▸ **WHAT THE TASK REQUIRES**:
Here are the records. Write out exactly the lines between the one holding "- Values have" and the one holding "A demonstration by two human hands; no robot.", inclusive.

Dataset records
○ ○ ○

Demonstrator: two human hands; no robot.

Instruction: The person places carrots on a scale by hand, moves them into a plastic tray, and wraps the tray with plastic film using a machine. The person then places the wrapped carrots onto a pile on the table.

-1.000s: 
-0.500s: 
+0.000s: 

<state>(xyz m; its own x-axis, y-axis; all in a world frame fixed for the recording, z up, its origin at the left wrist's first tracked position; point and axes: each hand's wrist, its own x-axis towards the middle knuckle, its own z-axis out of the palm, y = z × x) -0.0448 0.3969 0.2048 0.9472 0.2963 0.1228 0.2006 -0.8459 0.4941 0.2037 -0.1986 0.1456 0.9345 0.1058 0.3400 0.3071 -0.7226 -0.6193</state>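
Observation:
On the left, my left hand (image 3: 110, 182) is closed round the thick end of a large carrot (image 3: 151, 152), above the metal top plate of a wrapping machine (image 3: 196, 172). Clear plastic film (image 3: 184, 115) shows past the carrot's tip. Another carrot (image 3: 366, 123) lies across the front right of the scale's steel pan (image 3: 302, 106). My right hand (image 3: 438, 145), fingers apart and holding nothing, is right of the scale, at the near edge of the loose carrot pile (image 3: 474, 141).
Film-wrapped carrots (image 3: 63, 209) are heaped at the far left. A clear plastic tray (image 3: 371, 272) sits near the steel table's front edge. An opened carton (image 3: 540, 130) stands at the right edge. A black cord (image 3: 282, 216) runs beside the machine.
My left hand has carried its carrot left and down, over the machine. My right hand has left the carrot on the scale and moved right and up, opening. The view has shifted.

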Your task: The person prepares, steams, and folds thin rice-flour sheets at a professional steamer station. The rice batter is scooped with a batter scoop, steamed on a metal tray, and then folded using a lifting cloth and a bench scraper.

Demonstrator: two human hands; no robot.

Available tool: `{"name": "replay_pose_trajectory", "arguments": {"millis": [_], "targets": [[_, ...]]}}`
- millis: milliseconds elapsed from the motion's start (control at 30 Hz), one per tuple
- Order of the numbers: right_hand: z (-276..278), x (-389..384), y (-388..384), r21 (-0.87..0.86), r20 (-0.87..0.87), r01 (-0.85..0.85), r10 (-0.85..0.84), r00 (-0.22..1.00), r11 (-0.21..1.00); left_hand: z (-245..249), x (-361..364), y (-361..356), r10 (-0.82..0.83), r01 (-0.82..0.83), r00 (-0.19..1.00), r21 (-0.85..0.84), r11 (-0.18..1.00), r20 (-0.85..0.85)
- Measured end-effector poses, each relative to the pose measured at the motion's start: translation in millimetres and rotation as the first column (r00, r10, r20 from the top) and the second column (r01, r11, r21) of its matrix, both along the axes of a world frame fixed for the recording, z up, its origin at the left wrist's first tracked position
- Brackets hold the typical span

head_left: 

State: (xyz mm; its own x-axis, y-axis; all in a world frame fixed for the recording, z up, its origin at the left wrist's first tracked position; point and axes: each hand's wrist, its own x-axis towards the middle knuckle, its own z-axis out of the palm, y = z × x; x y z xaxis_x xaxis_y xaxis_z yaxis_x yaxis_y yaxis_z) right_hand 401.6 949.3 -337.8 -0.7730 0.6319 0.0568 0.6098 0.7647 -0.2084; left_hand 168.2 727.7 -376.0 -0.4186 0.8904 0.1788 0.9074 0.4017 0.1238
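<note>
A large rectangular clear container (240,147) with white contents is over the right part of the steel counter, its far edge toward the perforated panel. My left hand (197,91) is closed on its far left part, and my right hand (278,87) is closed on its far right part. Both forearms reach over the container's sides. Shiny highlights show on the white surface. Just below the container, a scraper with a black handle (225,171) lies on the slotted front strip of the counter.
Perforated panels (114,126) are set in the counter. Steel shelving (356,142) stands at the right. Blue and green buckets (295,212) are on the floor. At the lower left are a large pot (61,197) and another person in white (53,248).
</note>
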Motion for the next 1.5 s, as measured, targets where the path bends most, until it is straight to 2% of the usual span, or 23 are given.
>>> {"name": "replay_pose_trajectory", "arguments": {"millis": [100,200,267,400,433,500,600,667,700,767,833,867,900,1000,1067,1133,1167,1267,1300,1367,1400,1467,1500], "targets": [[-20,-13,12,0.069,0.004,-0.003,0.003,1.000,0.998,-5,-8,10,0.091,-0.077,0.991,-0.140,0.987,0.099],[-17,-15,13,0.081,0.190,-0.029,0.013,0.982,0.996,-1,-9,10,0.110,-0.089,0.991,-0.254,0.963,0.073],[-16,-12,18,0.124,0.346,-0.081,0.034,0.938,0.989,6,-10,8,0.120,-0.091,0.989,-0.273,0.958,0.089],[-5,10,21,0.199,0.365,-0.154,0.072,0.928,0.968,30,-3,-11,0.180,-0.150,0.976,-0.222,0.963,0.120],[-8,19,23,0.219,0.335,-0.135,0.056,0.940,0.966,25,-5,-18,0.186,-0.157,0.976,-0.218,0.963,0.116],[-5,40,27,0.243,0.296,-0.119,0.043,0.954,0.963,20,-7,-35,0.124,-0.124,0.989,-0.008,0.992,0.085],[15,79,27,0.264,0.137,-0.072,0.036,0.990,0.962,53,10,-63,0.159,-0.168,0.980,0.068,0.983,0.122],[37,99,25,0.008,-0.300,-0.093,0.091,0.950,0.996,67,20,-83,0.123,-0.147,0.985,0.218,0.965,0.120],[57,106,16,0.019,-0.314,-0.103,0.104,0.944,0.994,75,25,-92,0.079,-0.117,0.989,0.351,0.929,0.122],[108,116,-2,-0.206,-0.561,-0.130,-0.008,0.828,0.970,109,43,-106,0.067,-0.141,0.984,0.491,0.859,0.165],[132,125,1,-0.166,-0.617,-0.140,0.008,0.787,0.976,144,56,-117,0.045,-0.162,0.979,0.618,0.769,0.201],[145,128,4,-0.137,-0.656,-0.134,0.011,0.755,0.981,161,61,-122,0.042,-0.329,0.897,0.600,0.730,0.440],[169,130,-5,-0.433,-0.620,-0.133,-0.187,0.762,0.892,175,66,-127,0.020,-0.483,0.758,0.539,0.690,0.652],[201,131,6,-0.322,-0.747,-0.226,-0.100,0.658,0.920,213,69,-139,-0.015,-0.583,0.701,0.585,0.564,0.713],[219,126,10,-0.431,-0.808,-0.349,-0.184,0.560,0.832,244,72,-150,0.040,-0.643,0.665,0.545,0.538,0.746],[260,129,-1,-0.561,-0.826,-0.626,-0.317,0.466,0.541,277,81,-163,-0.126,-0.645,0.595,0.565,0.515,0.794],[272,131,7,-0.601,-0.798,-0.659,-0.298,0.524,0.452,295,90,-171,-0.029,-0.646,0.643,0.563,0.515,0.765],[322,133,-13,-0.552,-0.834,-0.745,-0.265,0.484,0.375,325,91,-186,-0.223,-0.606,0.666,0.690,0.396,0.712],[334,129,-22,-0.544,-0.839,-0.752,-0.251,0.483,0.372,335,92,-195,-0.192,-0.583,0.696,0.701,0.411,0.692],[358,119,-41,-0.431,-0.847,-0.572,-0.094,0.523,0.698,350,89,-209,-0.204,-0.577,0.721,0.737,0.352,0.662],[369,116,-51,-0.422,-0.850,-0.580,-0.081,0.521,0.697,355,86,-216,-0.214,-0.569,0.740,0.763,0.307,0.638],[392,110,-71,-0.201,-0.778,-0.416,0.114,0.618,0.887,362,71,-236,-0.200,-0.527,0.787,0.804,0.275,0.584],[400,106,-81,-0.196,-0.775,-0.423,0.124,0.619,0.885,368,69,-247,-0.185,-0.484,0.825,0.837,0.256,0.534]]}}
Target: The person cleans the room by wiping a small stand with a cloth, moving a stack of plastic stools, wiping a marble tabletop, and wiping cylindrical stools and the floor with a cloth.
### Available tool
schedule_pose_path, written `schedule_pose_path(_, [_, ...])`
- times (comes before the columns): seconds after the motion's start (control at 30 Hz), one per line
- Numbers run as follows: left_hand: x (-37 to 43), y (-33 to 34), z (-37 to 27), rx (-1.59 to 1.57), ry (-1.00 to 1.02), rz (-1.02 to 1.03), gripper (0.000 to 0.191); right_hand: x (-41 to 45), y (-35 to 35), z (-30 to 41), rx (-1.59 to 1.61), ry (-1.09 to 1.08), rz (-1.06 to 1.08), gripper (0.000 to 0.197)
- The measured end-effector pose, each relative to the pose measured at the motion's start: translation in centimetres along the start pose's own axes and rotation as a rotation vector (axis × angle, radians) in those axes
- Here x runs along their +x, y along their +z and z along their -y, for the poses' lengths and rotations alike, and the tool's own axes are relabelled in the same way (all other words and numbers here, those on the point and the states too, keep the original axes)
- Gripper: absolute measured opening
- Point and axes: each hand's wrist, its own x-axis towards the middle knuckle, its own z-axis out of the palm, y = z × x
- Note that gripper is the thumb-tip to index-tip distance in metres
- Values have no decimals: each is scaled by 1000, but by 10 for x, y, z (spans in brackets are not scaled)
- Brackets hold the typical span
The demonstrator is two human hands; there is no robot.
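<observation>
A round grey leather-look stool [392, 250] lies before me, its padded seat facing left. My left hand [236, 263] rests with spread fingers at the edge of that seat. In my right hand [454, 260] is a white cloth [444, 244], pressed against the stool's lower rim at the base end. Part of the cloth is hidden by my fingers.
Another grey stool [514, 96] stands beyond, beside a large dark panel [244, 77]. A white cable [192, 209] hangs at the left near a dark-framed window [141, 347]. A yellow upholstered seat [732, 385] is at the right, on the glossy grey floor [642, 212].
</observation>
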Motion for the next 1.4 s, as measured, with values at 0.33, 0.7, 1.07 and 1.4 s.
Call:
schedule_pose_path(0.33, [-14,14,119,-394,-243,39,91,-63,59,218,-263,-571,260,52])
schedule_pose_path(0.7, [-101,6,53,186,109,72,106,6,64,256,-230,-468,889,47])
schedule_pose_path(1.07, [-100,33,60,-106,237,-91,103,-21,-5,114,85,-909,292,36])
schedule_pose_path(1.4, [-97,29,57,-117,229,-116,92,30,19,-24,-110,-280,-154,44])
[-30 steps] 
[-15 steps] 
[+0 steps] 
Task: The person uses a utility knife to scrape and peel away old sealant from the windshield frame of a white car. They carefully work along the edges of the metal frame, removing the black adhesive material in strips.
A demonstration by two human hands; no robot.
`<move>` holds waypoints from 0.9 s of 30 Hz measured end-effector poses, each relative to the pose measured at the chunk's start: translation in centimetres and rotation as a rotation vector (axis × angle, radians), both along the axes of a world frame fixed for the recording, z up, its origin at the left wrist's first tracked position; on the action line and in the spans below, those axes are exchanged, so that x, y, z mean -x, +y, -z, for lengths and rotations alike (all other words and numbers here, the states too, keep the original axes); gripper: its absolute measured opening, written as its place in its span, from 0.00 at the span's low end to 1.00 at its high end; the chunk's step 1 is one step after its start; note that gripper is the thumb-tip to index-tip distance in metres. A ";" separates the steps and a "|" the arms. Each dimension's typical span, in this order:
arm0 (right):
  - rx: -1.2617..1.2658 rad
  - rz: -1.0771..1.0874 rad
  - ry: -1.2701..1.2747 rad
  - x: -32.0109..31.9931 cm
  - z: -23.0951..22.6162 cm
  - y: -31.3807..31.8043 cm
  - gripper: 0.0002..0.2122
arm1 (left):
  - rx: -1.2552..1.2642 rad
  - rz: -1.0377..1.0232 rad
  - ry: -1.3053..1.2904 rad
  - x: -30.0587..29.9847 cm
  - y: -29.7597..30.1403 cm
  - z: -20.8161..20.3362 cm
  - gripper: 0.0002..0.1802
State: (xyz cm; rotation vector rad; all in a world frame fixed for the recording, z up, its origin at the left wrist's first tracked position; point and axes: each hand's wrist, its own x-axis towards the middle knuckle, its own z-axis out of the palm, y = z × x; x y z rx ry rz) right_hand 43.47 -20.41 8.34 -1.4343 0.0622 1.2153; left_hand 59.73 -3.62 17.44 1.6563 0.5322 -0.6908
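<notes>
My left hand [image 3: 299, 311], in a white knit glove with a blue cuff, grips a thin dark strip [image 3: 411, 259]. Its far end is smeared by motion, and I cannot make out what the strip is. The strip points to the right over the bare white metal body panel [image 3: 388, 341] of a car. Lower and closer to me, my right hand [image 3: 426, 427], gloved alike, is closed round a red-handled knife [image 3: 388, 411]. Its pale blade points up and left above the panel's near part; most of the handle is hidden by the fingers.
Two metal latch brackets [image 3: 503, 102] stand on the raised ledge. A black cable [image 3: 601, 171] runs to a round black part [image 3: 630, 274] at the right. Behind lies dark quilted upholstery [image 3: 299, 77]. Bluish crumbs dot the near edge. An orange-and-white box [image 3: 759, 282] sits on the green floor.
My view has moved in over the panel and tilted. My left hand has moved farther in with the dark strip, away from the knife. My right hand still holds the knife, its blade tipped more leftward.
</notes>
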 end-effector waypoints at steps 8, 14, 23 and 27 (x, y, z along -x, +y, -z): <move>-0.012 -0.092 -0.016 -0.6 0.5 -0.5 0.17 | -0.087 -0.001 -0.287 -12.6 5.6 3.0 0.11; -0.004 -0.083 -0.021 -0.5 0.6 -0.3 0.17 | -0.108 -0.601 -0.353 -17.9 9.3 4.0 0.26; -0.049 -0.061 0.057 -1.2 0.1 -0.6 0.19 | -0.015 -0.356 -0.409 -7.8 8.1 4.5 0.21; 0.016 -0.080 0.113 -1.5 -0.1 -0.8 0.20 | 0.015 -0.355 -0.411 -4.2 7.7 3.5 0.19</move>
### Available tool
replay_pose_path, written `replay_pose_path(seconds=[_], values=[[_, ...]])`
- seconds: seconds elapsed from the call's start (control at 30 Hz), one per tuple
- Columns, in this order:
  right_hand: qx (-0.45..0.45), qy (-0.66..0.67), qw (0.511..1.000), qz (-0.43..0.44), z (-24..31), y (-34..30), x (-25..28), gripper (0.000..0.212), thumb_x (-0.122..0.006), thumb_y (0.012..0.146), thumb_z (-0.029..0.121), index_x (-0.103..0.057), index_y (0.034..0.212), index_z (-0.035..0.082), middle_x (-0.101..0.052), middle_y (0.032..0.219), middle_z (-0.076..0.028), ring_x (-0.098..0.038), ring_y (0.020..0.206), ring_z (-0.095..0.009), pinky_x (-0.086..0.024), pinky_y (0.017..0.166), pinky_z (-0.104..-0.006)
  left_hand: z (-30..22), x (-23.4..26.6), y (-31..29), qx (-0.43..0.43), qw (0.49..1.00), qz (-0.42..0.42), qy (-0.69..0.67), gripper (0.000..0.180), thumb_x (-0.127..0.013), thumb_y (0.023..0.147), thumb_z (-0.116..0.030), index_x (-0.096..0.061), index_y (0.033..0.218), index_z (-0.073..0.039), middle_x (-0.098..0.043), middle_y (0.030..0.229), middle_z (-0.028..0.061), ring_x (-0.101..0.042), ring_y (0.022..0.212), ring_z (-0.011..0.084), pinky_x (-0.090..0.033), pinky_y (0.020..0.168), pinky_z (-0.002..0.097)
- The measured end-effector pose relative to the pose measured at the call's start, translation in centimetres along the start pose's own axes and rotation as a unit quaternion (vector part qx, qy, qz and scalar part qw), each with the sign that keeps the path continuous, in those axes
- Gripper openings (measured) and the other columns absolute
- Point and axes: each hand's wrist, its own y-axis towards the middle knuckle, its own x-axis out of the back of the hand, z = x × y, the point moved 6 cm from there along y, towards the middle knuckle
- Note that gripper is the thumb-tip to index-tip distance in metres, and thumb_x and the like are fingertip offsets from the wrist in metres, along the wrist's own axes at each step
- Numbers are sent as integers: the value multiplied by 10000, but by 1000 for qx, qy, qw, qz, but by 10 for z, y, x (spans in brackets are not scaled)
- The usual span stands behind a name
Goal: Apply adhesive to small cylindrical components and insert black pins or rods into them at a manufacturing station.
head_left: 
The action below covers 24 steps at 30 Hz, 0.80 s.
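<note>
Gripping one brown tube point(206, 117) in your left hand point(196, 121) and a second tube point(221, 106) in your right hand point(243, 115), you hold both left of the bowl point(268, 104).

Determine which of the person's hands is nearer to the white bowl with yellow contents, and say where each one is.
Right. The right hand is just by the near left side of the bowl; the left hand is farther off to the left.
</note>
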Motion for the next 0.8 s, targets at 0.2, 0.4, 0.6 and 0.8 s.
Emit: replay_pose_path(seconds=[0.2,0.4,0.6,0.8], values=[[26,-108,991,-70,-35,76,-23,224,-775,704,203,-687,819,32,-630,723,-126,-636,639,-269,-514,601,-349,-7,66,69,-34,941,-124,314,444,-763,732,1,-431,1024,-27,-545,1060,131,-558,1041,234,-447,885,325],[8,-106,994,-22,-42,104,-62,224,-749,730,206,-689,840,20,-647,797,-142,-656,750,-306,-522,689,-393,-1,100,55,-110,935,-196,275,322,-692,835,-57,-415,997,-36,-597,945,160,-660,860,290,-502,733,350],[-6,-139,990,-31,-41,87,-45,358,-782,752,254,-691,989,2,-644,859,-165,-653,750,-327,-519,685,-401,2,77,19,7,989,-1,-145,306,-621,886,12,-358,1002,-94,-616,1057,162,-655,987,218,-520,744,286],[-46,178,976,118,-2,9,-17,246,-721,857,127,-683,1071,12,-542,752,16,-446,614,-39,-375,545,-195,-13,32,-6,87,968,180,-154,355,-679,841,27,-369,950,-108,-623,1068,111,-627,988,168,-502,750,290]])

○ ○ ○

▸ **RESULT BELOW**:
- Values have no decimals: each is scaled by 1000, but by 10 for x, y, z (spans in brackets are not scaled)
- Brackets hold the typical span
The demonstrator is two human hands; there is no robot.
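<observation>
A round grey leather-look stool [392, 250] lies before me, its padded seat facing left. My left hand [236, 263] rests with spread fingers at the edge of that seat. In my right hand [454, 260] is a white cloth [444, 244], pressed against the stool's lower rim at the base end. Part of the cloth is hidden by my fingers.
Another grey stool [514, 96] stands beyond, beside a large dark panel [244, 77]. A white cable [192, 209] hangs at the left near a dark-framed window [141, 347]. A yellow upholstered seat [732, 385] is at the right, on the glossy grey floor [642, 212].
</observation>
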Motion for the next 1.4 s, as measured, with values at 0.33, 0.7, 1.07 and 1.4 s.
Call:
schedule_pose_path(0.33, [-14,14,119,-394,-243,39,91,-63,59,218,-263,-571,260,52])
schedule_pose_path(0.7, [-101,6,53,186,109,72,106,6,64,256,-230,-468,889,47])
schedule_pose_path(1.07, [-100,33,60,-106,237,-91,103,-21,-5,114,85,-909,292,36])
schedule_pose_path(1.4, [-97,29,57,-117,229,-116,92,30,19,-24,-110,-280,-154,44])
[-30 steps] 
[-15 steps] 
[+0 steps] 
Task: The person uses a utility knife to scrape and peel away old sealant from the windshield frame of a white car. They carefully work along the edges of the metal frame, removing the black adhesive material in strips.
A demonstration by two human hands; no robot.

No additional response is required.